◆ **Task to carry out**
Every line of the listing should be retyped exactly, but none of the pictures should be.

The data START

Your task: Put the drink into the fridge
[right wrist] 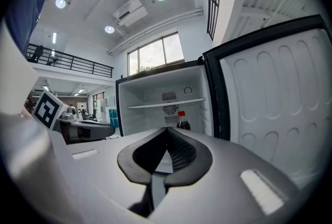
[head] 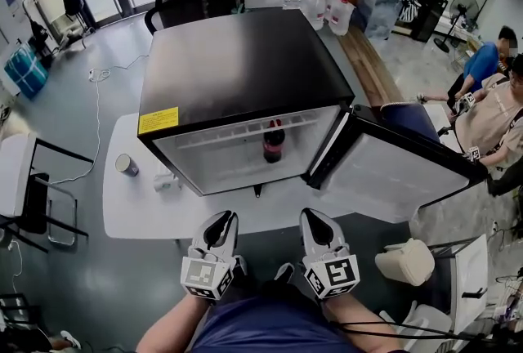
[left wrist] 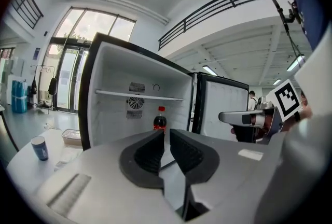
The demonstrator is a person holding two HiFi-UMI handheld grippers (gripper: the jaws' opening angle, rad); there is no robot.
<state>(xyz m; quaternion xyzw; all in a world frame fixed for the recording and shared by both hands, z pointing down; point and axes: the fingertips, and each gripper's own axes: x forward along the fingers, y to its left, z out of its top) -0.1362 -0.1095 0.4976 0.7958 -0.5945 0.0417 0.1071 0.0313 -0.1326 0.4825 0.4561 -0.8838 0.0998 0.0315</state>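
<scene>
The drink, a dark cola bottle (head: 274,143) with a red cap, stands upright inside the open fridge (head: 237,57) under its wire shelf. It shows past the jaws in the left gripper view as the bottle (left wrist: 160,120) and in the right gripper view as the bottle (right wrist: 182,122). The fridge door (head: 392,172) is swung out to the right. My left gripper (head: 226,216) and right gripper (head: 310,215) hang side by side in front of the fridge, well short of the bottle. Both are shut on nothing: left gripper (left wrist: 166,132), right gripper (right wrist: 166,129).
The fridge sits on a white table (head: 131,208) with a paper cup (head: 125,164) and a small clear container (head: 166,178) to its left. A cream stool (head: 407,261) stands at lower right. Two people sit beyond the door at right. A black chair (head: 184,0) stands behind.
</scene>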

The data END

◆ **Written answer**
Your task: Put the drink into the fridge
[right wrist] 
[head] 
[left wrist] 
The demonstrator is a person holding two HiFi-UMI handheld grippers (gripper: the jaws' opening angle, rad); there is no robot.
<state>(xyz m; quaternion xyzw; all in a world frame fixed for the recording and shared by both hands, z pointing down; point and axes: the fingertips, and each gripper's own axes: x forward along the fingers, y to its left, z out of its top) -0.1362 -0.1095 0.4976 0.7958 -0.5945 0.0417 0.1071 0.0313 -0.1326 0.4825 0.4561 -0.8838 0.0998 0.0315</state>
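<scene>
The drink, a dark cola bottle (head: 274,143) with a red cap, stands upright inside the open fridge (head: 237,57) under its wire shelf. It shows past the jaws in the left gripper view as the bottle (left wrist: 160,120) and in the right gripper view as the bottle (right wrist: 182,122). The fridge door (head: 392,172) is swung out to the right. My left gripper (head: 226,216) and right gripper (head: 310,215) hang side by side in front of the fridge, well short of the bottle. Both are shut on nothing: left gripper (left wrist: 166,132), right gripper (right wrist: 166,129).
The fridge sits on a white table (head: 131,208) with a paper cup (head: 125,164) and a small clear container (head: 166,178) to its left. A cream stool (head: 407,261) stands at lower right. Two people sit beyond the door at right. A black chair (head: 184,0) stands behind.
</scene>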

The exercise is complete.